He staggered upright, only to have George rush him again. In desperation, Thomas swung a right hook, caught his brother ineffectually against the side of the head, and went down under him again. George shifted his weight forward this time and, when Thomas tried to shove him away, pinned him to the floor with one arm across his throat and one knee upon his upper arm. George pressed down hard, Thomas struggled hopelessly and choked for breath, his head full of lights and splinters, and then George’s friends were dragging him away.
Thomas drew in a mouthful of air, and it burned his throat like liquor. The commotion was louder now. It was all around him. He tried to stand, but the effort made him instantly dizzy. He dragged a heavy, swollen hand to his face, and it came away bloody. His jaw, his cheek, his brow, all throbbed sullenly. His knuckles and his mouth stung. His soul wept.

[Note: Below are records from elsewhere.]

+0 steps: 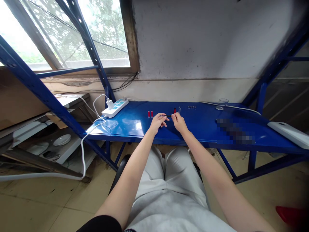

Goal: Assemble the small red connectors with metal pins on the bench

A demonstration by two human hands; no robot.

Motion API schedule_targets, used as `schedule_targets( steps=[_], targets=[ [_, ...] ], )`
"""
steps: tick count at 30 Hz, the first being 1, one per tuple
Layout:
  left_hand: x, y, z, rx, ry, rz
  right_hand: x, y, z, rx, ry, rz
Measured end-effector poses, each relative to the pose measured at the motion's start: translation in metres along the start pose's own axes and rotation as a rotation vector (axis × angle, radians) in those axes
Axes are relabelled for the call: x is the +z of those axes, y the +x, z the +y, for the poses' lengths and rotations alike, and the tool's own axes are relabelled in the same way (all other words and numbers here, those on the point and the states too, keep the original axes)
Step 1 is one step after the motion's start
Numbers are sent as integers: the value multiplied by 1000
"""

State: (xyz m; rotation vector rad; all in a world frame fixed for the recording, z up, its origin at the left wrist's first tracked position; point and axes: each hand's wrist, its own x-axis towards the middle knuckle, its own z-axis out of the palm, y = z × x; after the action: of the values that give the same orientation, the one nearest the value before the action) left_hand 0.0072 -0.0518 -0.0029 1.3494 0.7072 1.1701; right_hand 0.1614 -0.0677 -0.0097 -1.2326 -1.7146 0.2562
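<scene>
Above the blue table (200, 129), my left hand (158, 122) and my right hand (179, 122) face each other with a short thin black stick-like piece (169, 116) spanning between them. My left hand pinches one end, its other fingers partly curled. The right fingertips are closed on the opposite end. Its exact kind is too small to make out. Two small red pieces with pale lower ends (150, 114) stand just left of my left hand. Behind my right hand are a dark red piece (174, 110) and a clear bluish piece (179, 110), both partly covered.
Several tiny metallic pieces (192, 107) lie in a row at the back. A clear glass (221, 104) stands farther right, near a pixelated dark object (235, 131). At the left is a white power strip (116, 108) with a plugged-in cable; a white device (288, 133) occupies the right end.
</scene>
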Motion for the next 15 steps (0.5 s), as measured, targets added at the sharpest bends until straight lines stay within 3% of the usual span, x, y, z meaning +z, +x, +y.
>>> schedule_targets(
  steps=[15],
  targets=[
    [3,1,-5,5,174,28,2,0,-1,-13,-75,14]
  ],
)
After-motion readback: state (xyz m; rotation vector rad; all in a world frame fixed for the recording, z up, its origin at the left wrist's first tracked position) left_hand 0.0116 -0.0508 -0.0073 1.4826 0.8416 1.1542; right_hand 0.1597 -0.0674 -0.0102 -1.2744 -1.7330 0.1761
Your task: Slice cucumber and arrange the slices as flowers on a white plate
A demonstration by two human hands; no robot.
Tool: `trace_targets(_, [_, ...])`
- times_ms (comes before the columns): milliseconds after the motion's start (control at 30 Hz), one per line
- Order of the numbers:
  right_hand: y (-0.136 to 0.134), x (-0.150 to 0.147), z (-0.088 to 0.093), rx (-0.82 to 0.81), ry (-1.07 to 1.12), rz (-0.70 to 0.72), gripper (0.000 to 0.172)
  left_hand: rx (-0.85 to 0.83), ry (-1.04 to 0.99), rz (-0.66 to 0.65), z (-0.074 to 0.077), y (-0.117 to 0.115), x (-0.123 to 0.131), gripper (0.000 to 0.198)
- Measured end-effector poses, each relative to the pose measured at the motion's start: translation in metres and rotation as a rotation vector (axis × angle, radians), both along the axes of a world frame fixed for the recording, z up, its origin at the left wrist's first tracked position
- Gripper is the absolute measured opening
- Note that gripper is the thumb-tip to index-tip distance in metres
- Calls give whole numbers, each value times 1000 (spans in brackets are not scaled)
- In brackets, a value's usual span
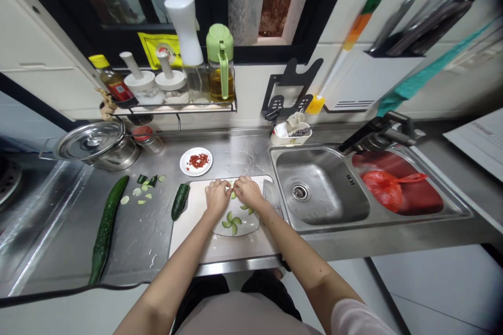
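My left hand (pixel 217 197) and my right hand (pixel 249 192) meet over the far part of a clear plate (pixel 245 227), fingertips pinched close together. Small green cucumber slices (pixel 233 194) show between and just below the fingertips, partly hidden by the fingers. Nearer me on the plate, half-round cucumber slices (pixel 231 223) lie fanned like a flower. More slices sit by my right wrist. Beneath the plate is a white cutting board (pixel 188 238). A cut piece of cucumber (pixel 180 202) rests along its left edge.
A long cucumber (pixel 108 230) and scattered cucumber scraps (pixel 144 188) lie on the steel counter at left. Behind the board stands a white dish (pixel 196 162) of red bits. A lidded pot (pixel 98 144) is back left. The sink (pixel 320 186) adjoins on the right, with a red bag (pixel 383 188) beyond.
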State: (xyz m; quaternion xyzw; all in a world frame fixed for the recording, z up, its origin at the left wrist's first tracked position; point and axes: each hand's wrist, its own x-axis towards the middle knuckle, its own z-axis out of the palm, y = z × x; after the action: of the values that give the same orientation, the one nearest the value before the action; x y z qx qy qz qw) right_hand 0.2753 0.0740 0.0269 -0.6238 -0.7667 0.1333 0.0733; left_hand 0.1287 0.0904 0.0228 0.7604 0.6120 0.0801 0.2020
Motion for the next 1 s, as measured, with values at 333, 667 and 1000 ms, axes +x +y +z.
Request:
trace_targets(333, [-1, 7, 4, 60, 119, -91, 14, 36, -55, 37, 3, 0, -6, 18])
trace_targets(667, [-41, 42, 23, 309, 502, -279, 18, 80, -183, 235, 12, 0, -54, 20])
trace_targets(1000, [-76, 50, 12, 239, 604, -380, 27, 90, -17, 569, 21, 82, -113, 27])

“Come on, old man, hup, there’s a good fellow.” One of George’s friends grasped his hand and yanked him upright, then caught him by the waist as he swayed.
The other one, as far as Thomas could tell through the blood and tears, seemed to be soothing the situation with money.
“Just a misunderstanding,” he was saying. “High spirits. We’re just leaving, aren’t we, chaps?”
Thomas opened his mouth to speak and spat blood onto the pristine marble at his feet. Someone stuffed a handkerchief into his hand, but his fingers refused to close, and he saw it fall, turning over and over like a white flag.
Time was acting strangely. He kept losing pieces of it. The next thing he knew, they were on the street. George looked ghastly in the oily gaslight, but he seemed otherwise unhurt.
“So that was jolly.” That was the man who supported him. “What next? Tenter Street for a whore?”
“Not tonight.” George. His voice still thick. “I need to see to my brother. And my nose.”
Laughter.
More words. Spinning around senselessly like May dancers. Thomas’s head fell back. He blinked at a sky without stars. Fogged like breath across a dirty glass.
Farewells.
A hackney cab, painfully jolting.
Time slipping away again and Thomas letting it.
“Here, drink this, you stupid fucker.”
George’s rooms smeared gradually into focus. Bachelor lodgings, well furnished and surprisingly well kept, given the way George had always been careless with his things when he was younger. Thomas gingerly took the glass from his brother’s outstretched hand and took a sip. The whisky seared his still-bleeding lip and made his eyes water.
“I can’t believe you broke my nose.” George flung himself into a wingback chair and held a cloth to his face. He had made some effort to clean the blood, but he still looked a little monstrous. “Was there a reason, or did you just feel like it?”
Thomas tried to pull himself out of the sprawl into which he had fallen. “I don’t know.” He touched his mouth again and winced. “I only wished to speak to you.”
“What is it then?” asked George. He leaned back in his chair and stretched out his long legs, looking surprisingly at ease for a man who had just fought with his own brother in the entrance hall of the Army & Navy Club. “You’ve clearly got a bee in your bonnet about something.”
Now the moment had come, Thomas felt entirely inadequate to the task. Wrong though it was to go around punching your brother, it wassometimes by far the easiest course of action. “It’s about Mrs. Clark,” he tried, carefully.
“Who?”
Typical that George could idly come close to destroying a woman’s life and not have noticed. “The housekeeper, George.”
“Oh her. Uppity quim’s done a runner actually. I had to charge the marquess’s steward to find another one.”
“Yes, because you threatened her. She’s staying with me.”
“Is she now?” George’s eyebrows twitched tauntingly upwards. “Didn’t think you had it in you, old boy.”
“Not improperly.” Thomas’s head ached, inside as well as out. “Must you be a ... an arse? Have you no sense of shame? No regrets? No morals at all?”
“Ever the prig, Thom.” There was a whisky decanter on the table at George’s elbow. He poured himself a liberal measure and knocked it back. His mouth twisted. “As it happens, no, I don’t. Why should I?”
“Because,” said Thomas patiently, “what you did was not only wrong but cruel.”
It seemed utter hypocrisy to speak to another man of moral ill, and Thomas heard the lack of conviction in his own words. That touch of self-righteousness his brother had always disparaged.
“You came all this way to read me a lecture?” drawled George. “Reminds me of the marquess when he had his health. I suppose I should be flattered.”